Au Chili, l'émergence du Parti républicain de José Antonio Kast - d'extrême droite ou populiste de droite selon les sources - dont la présence a miné les partis de droite traditionnels, y compris l'UDI historique, a à plusieurs reprises justifié le régime de Pinochet et a soulevé la question de la sécurité et de l'opposition à l'immigration comme des questions importantes qui lui ont valu un soutien électoral. Il a également pris pour étendard l'opposition au mariage homosexuel, le droit à l'avortement et un discours conservateur radicalisé qui fait appel aux valeurs traditionnelles, couplé à un discours de confrontation dure envers les partis de gauche. Il s'est également lancé contre ce qu'il considère comme le « politiquement correct »[20].
Juan Carlos Ubilluz Raygada affirme que, dans le cas de l'Amérique latine, la matrice culturelle et historique de la droite radicalisée se trouve dans la période coloniale, étant donné « son caractère oligarchique, colonial, raciste et patrimonial », et que le style autoritaire de ses actions trouve son origine dans les dictatures du XXe siècle, tandis que le modèle de société qu'elle défend est conforme au néolibéralisme, une situation qui a pris un tournant après le coup d'État militaire au Chili et l'arrivée des Chicago Boys en Amérique du Sud[21]. Pablo Stefanoni en fait la synthèse : « Dans toute l'Amérique latine, une nouvelle droite émerge également et articule un vote qui s'oppose aux succès. Le racisme comme rejet d'une vision racialisée de la pauvreté, et le conservatisme contre les avancées du féminisme et des minorités sexuelles. La croissance de l'évangélisme politique et la popularité de politiciens et de leaders d'opinion qui ont déclaré la guerre à ce qu'ils appellent l'« idéologie du genre » sont quelques-uns des vecteurs de l'expression politique d'un anti-progressisme de plus en plus virulent »[22].

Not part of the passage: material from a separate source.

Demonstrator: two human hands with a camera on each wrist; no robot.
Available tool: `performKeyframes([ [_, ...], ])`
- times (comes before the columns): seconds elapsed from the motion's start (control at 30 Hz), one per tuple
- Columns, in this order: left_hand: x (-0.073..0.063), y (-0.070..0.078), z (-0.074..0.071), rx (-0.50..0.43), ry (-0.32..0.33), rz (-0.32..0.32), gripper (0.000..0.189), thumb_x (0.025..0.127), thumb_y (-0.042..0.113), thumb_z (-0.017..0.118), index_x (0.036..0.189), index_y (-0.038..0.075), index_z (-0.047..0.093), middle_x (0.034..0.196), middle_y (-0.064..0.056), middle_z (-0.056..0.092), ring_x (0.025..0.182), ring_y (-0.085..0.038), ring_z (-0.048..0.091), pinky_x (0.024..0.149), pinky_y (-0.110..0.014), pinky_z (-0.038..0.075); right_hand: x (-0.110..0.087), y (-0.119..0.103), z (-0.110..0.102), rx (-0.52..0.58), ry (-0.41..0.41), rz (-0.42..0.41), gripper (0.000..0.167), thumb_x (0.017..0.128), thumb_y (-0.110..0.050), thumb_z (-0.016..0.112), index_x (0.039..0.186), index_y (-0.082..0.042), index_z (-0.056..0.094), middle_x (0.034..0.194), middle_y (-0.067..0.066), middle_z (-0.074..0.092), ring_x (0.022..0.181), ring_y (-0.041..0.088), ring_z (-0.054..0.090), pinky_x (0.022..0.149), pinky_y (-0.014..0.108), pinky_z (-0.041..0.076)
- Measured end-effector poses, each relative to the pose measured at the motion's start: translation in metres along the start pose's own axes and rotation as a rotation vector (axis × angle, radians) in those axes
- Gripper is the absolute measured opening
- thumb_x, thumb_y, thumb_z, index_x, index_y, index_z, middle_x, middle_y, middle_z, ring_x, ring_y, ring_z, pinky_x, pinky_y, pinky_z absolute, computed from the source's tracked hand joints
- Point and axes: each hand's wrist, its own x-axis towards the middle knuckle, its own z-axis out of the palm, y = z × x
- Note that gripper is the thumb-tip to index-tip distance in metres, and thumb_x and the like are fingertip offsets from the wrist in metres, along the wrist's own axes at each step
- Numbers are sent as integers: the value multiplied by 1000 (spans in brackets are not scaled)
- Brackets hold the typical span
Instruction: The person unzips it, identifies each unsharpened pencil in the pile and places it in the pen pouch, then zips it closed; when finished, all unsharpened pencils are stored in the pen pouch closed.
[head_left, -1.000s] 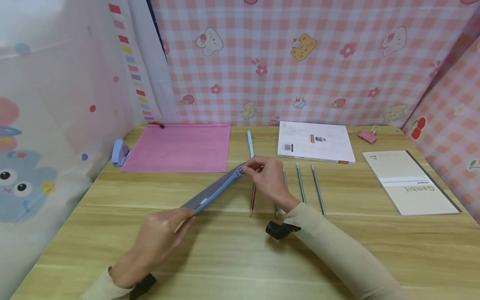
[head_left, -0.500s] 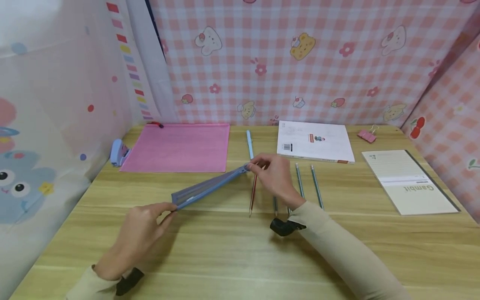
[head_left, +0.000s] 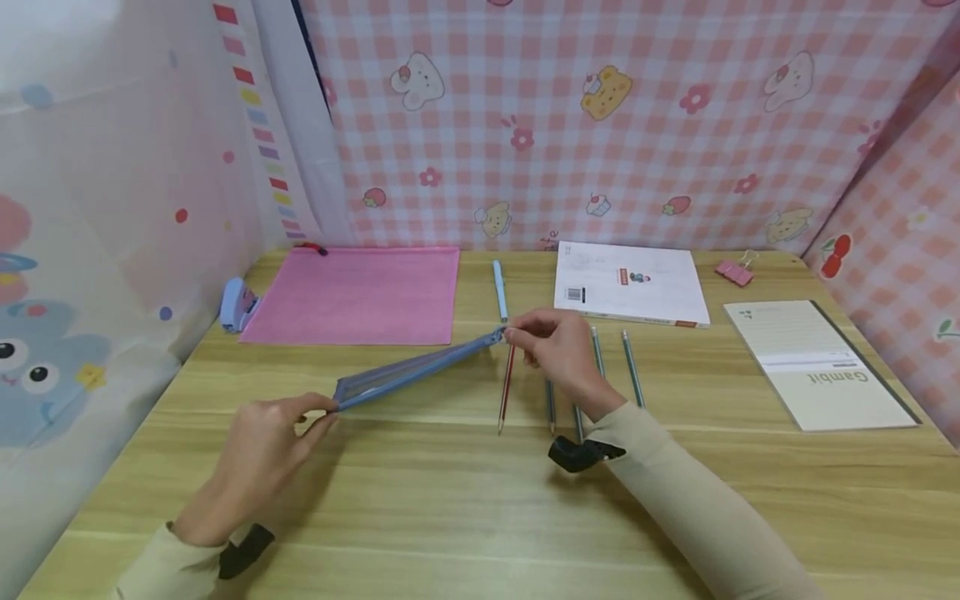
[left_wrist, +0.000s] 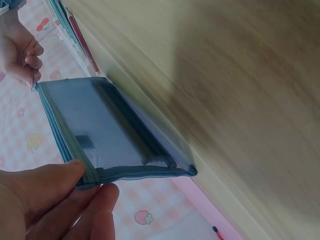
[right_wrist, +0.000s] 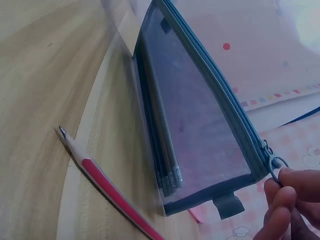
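Observation:
A blue mesh zip pouch [head_left: 420,371] is held tilted above the wooden table between both hands. My left hand [head_left: 258,442] pinches its left top corner between thumb and fingers. At the other end, my right hand [head_left: 555,350] pinches the ring-shaped zipper pull [right_wrist: 274,165], with the slider at that end of the zip. Through the mesh in the right wrist view, several pencils [right_wrist: 162,120] lie along the pouch's bottom. A red pencil [head_left: 506,392] lies on the table below the right hand. More pencils [head_left: 632,367] lie beside it, partly hidden by the right hand and forearm.
A pink pouch [head_left: 360,296] lies at the back left, with a lilac stapler-like item [head_left: 237,304] beside it. Farther right are a light blue pen [head_left: 499,290], a white book [head_left: 630,282], a pink binder clip [head_left: 735,272] and a notepad [head_left: 821,364].
My left hand has moved left to the pouch's left corner. The right hand has shifted slightly right, still holding the zipper end, and the pouch is stretched out more fully between them.

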Motion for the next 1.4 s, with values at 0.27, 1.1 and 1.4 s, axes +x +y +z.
performKeyframes([
  [0.27,2,-6,-3,8,-6,-13,17,71,3,86,83,12,78,69,-4,75,46,13,15,39,-13,19,-1,1,-3,60,-18,39,11,90,-14,76,96,-5,78,81,0,71,58,8,56,54,23,49],
  [1.1,5,-33,8,71,-359,-113,11,71,-3,81,75,7,78,73,-8,76,66,-19,71,62,-38,60,-38,19,11,-339,-492,-251,7,84,-10,80,79,-12,77,81,-1,73,66,6,55,57,18,43],
  [1.4,10,-33,11,62,-420,-103,14,70,-3,83,73,10,79,73,-5,76,67,-17,69,62,-37,58,-43,16,14,-447,-519,-314,11,81,-8,82,74,-15,77,73,-6,72,66,1,58,61,16,46],
])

Le terme de « populiste » a également été largement utilisé par certains universitaires et hommes politiques pour désigner certains courants de la théologie latino-américaine, tels que la théologie de la libération[23] et la théologie du peuple[24]. Pour cette raison, le pape François est souvent qualifié de « populiste »[25],[26].

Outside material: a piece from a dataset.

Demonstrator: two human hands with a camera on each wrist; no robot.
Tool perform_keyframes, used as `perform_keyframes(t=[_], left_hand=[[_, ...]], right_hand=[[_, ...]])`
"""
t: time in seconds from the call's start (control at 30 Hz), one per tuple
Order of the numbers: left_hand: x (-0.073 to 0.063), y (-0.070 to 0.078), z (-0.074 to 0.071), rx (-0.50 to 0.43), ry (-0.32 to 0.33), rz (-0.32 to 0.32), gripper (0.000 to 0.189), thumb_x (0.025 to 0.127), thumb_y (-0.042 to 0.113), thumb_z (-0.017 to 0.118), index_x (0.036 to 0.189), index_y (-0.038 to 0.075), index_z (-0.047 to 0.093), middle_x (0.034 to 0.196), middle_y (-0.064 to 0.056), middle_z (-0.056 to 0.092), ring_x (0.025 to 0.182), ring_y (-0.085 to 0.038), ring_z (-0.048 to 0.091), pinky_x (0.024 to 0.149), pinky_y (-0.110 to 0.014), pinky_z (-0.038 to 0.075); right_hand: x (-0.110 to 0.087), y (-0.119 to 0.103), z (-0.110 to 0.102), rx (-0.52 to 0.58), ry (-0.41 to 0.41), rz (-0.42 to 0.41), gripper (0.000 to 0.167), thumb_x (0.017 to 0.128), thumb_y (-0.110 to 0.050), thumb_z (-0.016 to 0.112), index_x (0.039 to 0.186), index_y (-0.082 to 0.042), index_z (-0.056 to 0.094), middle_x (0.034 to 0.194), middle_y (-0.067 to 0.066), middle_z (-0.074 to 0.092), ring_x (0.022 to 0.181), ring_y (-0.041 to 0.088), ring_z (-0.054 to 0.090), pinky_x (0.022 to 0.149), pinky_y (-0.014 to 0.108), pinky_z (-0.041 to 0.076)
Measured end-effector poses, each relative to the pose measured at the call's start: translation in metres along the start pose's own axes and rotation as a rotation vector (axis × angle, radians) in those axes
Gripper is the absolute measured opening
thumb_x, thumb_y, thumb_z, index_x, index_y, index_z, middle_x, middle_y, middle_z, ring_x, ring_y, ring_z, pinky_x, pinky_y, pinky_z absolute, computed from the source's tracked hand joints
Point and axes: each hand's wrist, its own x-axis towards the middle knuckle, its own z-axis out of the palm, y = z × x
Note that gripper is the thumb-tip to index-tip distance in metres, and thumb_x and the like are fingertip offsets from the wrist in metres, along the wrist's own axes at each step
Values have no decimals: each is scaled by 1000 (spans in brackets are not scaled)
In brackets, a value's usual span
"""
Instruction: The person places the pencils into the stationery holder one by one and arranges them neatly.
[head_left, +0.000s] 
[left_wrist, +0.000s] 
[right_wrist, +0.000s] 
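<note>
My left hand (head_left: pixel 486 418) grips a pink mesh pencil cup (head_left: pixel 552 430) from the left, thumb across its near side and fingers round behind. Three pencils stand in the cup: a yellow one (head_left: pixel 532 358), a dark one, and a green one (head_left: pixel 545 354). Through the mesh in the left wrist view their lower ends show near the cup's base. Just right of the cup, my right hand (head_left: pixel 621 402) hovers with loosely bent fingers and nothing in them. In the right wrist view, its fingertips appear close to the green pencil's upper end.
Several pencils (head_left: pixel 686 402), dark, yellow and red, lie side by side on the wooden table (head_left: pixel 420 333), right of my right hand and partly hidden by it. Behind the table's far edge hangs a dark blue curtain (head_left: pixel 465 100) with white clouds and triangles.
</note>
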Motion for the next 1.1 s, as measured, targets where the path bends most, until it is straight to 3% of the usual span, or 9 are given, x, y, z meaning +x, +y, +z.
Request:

Enrique Dussel classe le populisme latino-américain en deux moments du XXe siècle, où il y a eu une symbiose entre l'État, une idéologie et un mouvement qui, en faisant appel au nationalisme, aux revendications du peuple et à la négation de l'impérialisme, a agi comme un agent d'intégration des masses et comme une réponse à la crise des partis politiques traditionnels.
Selon la périodisation proposée par Enrique Dussel[27], les deux types de phénomènes populistes présents en Amérique latine étaient :
1) les populismes classiques latino-américains apparus entre 1910 et 1954 ; 2) les néo-populismes qui se sont développés depuis 1999 dans plusieurs pays d'Amérique latine.